## [TASK STATEMENT]
Find how many lines in the material contain "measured"; your answer should be that number alone.
─── DATASET EXCERPT
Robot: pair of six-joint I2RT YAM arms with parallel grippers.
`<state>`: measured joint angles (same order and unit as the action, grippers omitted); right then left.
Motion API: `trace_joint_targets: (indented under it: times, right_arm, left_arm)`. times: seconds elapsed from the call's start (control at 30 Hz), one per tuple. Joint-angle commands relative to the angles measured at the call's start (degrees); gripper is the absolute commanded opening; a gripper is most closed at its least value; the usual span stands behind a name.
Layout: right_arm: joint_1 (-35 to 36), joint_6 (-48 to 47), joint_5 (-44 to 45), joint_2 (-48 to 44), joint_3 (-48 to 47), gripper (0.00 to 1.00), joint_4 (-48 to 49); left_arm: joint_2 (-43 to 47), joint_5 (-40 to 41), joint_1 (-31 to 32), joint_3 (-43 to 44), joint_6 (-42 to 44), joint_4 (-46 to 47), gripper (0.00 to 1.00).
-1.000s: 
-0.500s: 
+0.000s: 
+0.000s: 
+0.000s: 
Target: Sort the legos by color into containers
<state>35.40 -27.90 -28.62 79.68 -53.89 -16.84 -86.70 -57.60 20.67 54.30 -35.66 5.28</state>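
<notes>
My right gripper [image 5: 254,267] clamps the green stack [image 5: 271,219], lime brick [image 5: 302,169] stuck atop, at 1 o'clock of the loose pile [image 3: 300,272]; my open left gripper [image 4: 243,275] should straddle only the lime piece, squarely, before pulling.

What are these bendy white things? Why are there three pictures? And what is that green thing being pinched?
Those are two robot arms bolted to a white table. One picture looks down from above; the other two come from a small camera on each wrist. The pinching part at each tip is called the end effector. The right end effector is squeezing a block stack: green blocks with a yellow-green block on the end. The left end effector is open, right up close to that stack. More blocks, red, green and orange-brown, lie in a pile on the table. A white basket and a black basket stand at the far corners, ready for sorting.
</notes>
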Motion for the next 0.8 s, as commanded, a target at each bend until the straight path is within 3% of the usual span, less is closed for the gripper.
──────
## [RESPONSE AREA]
2